◆ Problem to solve ◆
Everything in the listing should be transcribed exactly, apart from the pictures.

◆ Data ◆
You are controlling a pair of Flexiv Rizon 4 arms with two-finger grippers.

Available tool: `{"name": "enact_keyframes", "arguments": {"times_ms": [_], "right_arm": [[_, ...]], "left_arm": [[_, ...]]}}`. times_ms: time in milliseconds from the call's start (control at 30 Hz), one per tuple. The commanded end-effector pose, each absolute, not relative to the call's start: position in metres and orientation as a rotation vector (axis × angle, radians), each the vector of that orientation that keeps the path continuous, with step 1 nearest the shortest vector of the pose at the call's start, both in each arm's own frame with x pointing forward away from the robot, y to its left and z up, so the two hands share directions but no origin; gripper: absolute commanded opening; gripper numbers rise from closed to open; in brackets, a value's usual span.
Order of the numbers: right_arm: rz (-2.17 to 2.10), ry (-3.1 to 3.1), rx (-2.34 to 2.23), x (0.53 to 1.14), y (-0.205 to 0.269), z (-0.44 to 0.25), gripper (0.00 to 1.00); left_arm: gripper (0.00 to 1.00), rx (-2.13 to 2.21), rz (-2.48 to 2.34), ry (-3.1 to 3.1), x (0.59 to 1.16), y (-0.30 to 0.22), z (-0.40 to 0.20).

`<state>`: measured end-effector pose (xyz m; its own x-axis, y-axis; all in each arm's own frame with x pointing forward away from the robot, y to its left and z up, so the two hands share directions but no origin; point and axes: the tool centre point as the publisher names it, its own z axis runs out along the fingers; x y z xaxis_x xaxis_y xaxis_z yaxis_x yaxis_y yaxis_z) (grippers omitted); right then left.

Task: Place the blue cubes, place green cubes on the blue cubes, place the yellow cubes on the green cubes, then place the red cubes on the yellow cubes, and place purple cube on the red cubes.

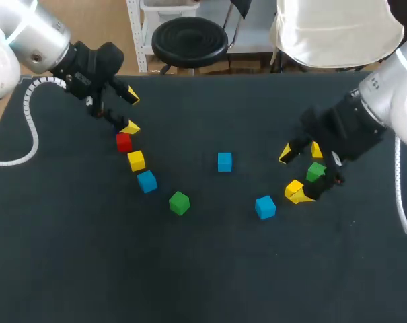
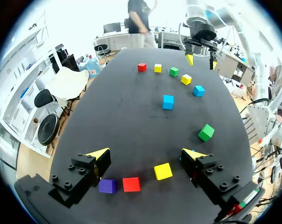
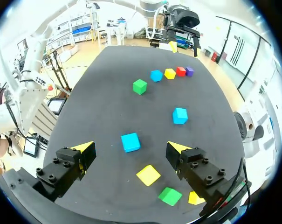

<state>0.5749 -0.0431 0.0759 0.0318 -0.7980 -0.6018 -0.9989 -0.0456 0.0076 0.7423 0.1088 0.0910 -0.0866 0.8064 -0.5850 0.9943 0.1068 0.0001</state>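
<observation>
From the head view, the left gripper (image 1: 131, 112) hangs released beside the red cube (image 1: 124, 142), with the left yellow cube (image 1: 136, 160) and left blue cube (image 1: 147, 181) trailing off in a row, while the right gripper (image 1: 290, 175) is spread wide over the right yellow cube (image 1: 294, 188). On to the left wrist view, where the left gripper (image 2: 145, 156) gapes with the purple cube (image 2: 107, 186), red cube (image 2: 131, 184) and left yellow cube (image 2: 162, 171) lined up beneath it, none touched. And the right wrist view has the right gripper (image 3: 130, 149) unclenched, the right blue cube (image 3: 130, 142) lying just ahead of the gap between its fingers, the right yellow cube (image 3: 148, 175) and right green cube (image 3: 169, 196) beneath it, every cube flat on the table (image 3: 108, 107)
</observation>
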Motion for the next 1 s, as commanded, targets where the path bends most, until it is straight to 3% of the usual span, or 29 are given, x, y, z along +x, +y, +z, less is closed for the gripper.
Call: {"name": "enact_keyframes", "arguments": {"times_ms": [33, 1000], "right_arm": [[0.641, 1.836, -1.851, 0.570, -0.047, 0.076, 1.00], [0.760, 1.543, -2.026, 0.543, -0.015, 0.047, 1.00]], "left_arm": [[1.00, 1.751, -0.563, 1.948, 0.741, 0.109, 0.091], [1.00, 1.751, -0.563, 1.948, 0.741, 0.109, 0.091]]}}
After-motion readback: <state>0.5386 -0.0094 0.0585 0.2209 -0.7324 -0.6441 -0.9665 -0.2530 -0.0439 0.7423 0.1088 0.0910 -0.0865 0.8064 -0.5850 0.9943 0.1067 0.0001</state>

◆ Solution ◆
You are controlling a pair of Flexiv Rizon 4 arms with two-finger grippers.

Available tool: `{"name": "enact_keyframes", "arguments": {"times_ms": [_], "right_arm": [[_, ...]], "left_arm": [[_, ...]]}}`. times_ms: time in milliseconds from the call's start (control at 30 Hz), one per tuple. The commanded end-effector pose, each absolute, not relative to the call's start: position in metres and orientation as a rotation vector (axis × angle, radians), each the vector of that orientation that keeps the path continuous, with step 1 nearest the shortest vector of the pose at the call's start, both in each arm's own frame with x pointing forward away from the robot, y to its left and z up, so the two hands share directions but no origin; gripper: absolute commanded opening; gripper numbers rise from closed to open; in brackets, a value's usual span.
Order of the numbers: right_arm: rz (-2.17 to 2.10), ry (-3.1 to 3.1), rx (-2.34 to 2.23), x (0.53 to 1.14), y (-0.205 to 0.269), z (-0.44 to 0.25), gripper (0.00 to 1.00); left_arm: gripper (0.00 to 1.00), rx (-2.13 to 2.21), rz (-2.48 to 2.34), ry (-3.1 to 3.1), x (0.59 to 1.16), y (-0.30 to 0.22), z (-0.40 to 0.20).

`<state>`: measured end-effector pose (xyz m; its own x-axis, y-axis; all in each arm's own frame with x pointing forward away from the robot, y to its left and z up, so the two hands share directions but no origin; point and axes: the tool centre point as the publisher names it, its own z axis runs out along the fingers; x y z xaxis_x xaxis_y xaxis_z yaxis_x yaxis_y yaxis_z) (grippers omitted); right then left.

Task: Place the blue cubes, place green cubes on the blue cubes, place the yellow cubes on the green cubes, then place the red cubes on the yellow cubes, and place purple cube on the red cubes.


<state>0.5749 -0.0431 0.0759 0.0318 -0.7980 -0.6018 -0.9989 -0.0456 0.0076 0.7423 0.1088 0.0910 -0.0866 0.8064 -0.5850 0.9943 0.1068 0.0001</state>
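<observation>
From the head view, the left gripper (image 1: 131, 112) hangs released beside the red cube (image 1: 124, 142), with the left yellow cube (image 1: 136, 160) and left blue cube (image 1: 147, 181) trailing off in a row, while the right gripper (image 1: 290, 175) is spread wide over the right yellow cube (image 1: 294, 188). On to the left wrist view, where the left gripper (image 2: 145, 156) gapes with the purple cube (image 2: 107, 186), red cube (image 2: 131, 184) and left yellow cube (image 2: 162, 171) lined up beneath it, none touched. And the right wrist view has the right gripper (image 3: 130, 149) unclenched, the right blue cube (image 3: 130, 142) lying just ahead of the gap between its fingers, the right yellow cube (image 3: 148, 175) and right green cube (image 3: 169, 196) beneath it, every cube flat on the table (image 3: 108, 107)
</observation>
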Motion for the next 1 s, as commanded, targets where the path bends most, until it is straight to 3% of the usual span, or 29 are given, x, y, z along +x, +y, +z, less is closed for the gripper.
Call: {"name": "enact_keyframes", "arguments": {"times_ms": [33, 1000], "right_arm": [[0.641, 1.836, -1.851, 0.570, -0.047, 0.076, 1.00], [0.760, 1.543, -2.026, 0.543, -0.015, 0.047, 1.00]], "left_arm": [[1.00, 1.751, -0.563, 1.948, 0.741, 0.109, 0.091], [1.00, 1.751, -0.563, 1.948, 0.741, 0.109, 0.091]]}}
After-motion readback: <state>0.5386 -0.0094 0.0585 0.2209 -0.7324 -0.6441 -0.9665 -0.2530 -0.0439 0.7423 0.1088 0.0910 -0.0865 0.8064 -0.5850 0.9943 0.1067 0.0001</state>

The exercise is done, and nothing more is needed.